**Activity:**
Within the material below, count every line with the string "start". Give no more than the number.

**Data records:**
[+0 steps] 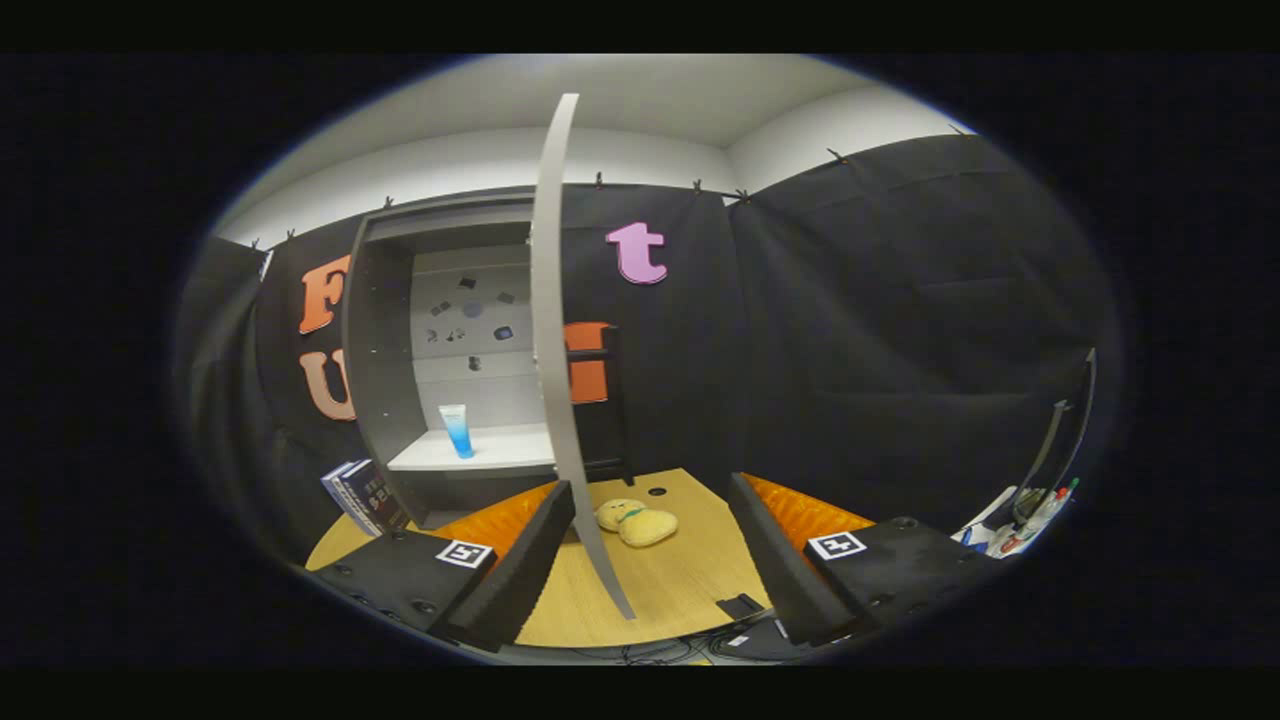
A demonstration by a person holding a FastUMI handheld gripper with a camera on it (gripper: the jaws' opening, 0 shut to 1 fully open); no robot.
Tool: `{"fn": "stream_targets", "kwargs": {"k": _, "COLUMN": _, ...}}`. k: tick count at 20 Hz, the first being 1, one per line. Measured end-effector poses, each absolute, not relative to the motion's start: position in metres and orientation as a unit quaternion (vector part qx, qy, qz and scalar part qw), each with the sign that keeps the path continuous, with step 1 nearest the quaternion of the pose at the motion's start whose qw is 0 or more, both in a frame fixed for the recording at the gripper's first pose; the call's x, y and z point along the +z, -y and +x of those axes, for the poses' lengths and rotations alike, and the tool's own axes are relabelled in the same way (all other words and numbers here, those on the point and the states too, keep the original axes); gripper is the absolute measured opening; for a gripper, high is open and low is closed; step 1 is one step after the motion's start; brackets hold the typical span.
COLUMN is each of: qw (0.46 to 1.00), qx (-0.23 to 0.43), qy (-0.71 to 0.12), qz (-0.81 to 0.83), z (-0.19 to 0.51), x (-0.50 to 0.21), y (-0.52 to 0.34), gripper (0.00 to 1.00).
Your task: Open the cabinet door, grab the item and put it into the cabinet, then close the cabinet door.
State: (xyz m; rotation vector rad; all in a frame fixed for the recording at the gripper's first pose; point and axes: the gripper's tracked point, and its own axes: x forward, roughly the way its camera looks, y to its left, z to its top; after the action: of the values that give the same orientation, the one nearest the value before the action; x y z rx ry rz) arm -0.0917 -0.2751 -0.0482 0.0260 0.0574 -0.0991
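Observation:
The grey cabinet [385, 350] stands at the back left of the wooden table [660, 585]. Its door [552, 330] is swung open and shows edge-on, its lower edge running down between my fingers. A blue and white tube [457, 430] stands upright on the white shelf [480, 455] inside. My gripper [650, 550] is open, with nothing pressed between its fingers; the door edge passes close by the left finger [525, 565]. A yellow plush toy [637, 522] lies on the table just beyond the fingers, right of the door.
A few books [362, 497] lean against the cabinet's left side. A dark rack [608, 400] stands behind the door against the wall. A holder with pens and markers [1030, 515] sits at the far right. Cables [740, 625] lie at the table's near edge.

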Motion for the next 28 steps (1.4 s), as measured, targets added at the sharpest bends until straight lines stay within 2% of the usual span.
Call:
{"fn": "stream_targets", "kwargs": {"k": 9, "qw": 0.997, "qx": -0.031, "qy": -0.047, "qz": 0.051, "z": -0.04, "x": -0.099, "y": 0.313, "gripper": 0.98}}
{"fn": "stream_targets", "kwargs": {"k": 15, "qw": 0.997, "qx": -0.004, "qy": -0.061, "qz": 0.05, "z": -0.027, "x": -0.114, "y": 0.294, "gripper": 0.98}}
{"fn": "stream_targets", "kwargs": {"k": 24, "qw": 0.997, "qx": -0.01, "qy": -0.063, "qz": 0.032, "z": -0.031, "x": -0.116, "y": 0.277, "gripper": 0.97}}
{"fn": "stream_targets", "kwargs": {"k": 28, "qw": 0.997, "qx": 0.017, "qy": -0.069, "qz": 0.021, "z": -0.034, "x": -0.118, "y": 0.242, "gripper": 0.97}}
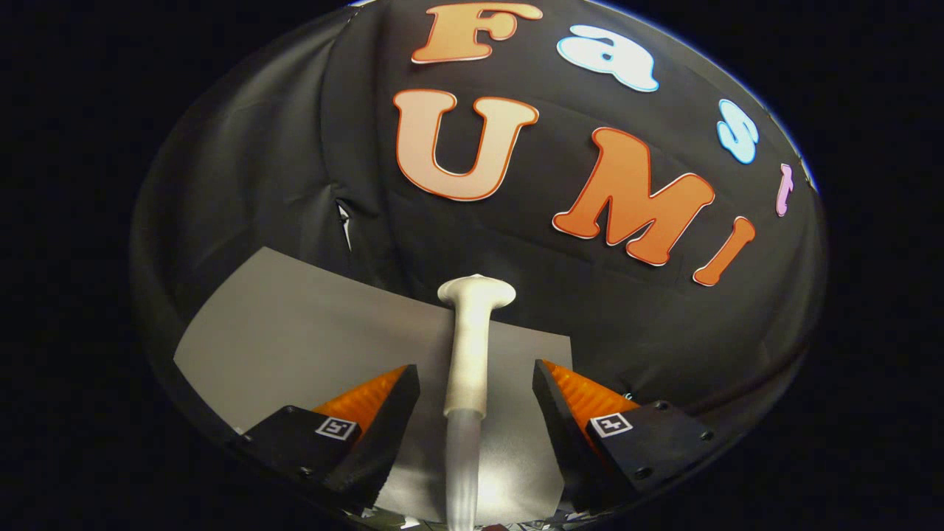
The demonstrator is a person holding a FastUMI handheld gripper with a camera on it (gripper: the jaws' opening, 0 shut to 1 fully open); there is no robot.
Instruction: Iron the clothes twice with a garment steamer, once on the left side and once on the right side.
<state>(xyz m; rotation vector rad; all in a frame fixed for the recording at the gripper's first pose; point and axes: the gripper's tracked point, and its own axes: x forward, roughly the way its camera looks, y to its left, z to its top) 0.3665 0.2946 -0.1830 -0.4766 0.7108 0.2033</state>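
In the gripper view, the tool is held spread, both fingers standing apart from the garment steamer that lies between them. The steamer's long axis runs straight ahead along the fingers, its flared head just beyond the tips. It looks pale and slender, a translucent hose trailing back. A grey sheet lies beneath.

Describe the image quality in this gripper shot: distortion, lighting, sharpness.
Gripper view: strong fisheye bend curves the grey sheet and black wall cloth; lighting is dim and even, without glare; the white steamer handle between the open jaws of the gripper is fairly sharp, its hose softer.
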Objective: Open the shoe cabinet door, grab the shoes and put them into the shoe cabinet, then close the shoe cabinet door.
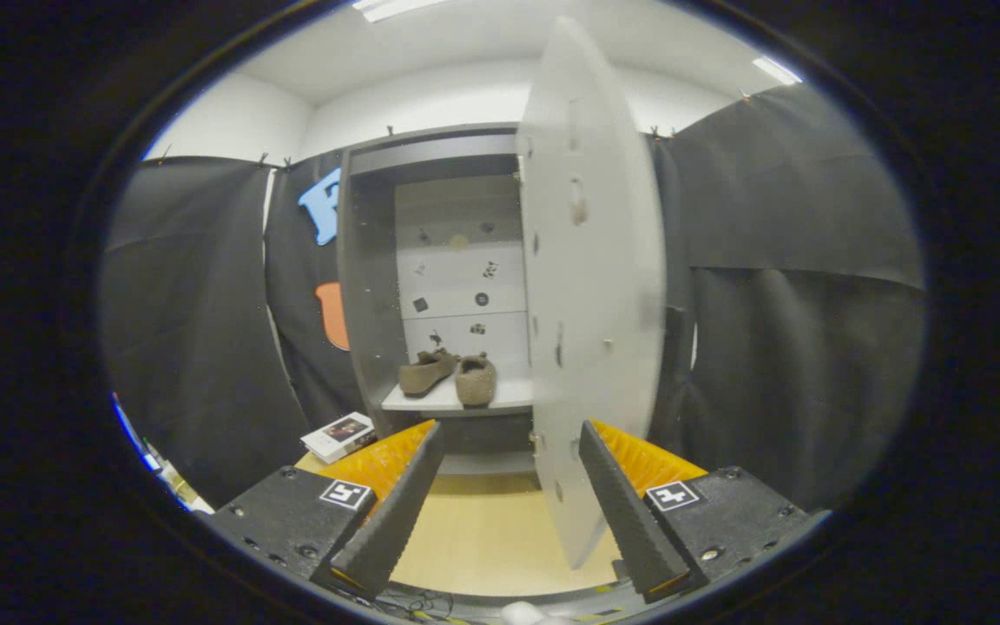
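Pale wooden floor [483, 529] up close, claw [509, 512] spread apart, empty. Tall grey flat cabinet door [591, 286] hangs open just ahead right; stiff, light I'd guess, push its free edge. Soft brown suede shoes [450, 375] sit shelved farther in.

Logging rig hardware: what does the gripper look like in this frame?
The two-finger gripper has two long wedge-shaped fingers with finely ribbed faces, each mounted on a black block with screws. Each block carries a square black-and-white tag. Ribbed orange panels sit behind the fingers.
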A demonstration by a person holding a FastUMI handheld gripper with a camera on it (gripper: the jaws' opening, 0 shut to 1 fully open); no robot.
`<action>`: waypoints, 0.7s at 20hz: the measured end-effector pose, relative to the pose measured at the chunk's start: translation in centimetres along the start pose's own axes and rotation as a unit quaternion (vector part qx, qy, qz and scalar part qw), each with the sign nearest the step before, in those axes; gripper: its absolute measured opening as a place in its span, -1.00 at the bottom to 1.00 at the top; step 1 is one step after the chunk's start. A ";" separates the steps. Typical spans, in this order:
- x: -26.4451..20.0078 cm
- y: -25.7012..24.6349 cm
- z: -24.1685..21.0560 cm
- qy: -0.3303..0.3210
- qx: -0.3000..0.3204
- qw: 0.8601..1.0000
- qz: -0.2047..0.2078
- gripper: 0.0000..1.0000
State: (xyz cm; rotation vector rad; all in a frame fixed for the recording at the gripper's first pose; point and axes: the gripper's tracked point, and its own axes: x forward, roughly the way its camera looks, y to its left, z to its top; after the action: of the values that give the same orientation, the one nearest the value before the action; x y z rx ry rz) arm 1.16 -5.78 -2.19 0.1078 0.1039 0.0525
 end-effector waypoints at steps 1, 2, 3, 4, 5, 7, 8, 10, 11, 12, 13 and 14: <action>-0.6 -2.1 0.2 -0.002 0.005 1.000 -0.012 1.00; -1.1 -4.1 0.4 -0.004 0.007 1.000 -0.018 1.00; -1.4 -6.0 0.5 -0.007 0.006 1.000 -0.026 1.00; -1.3 -8.2 0.8 -0.009 0.004 0.999 -0.036 0.99; -1.2 -10.5 1.1 -0.011 0.003 0.999 -0.041 0.99; -0.7 -13.3 1.9 -0.013 0.006 0.999 -0.036 1.00; -0.2 -14.5 1.9 -0.009 0.005 1.000 -0.028 1.00; 1.6 -15.3 2.1 -0.006 0.008 1.000 0.000 1.00; 2.6 -15.4 2.0 -0.004 0.007 1.000 0.015 1.00; 3.6 -15.3 2.0 0.000 0.005 0.999 0.032 1.00; 4.6 -15.1 1.8 0.002 0.003 0.999 0.048 1.00; 5.3 -14.5 1.8 0.004 0.005 0.998 0.067 1.00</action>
State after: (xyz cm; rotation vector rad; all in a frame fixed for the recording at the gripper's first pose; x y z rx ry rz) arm 7.33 -20.08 -2.52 0.1249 0.1048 0.1871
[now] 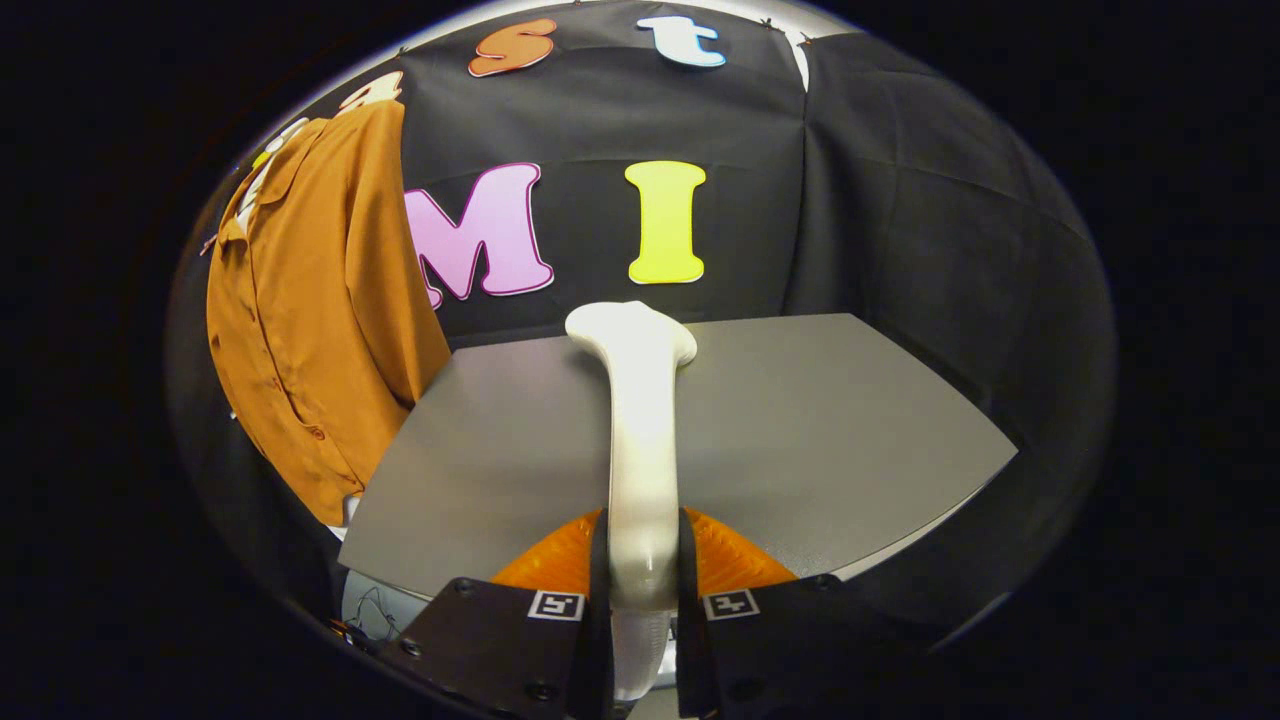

**Exercise solution:**
2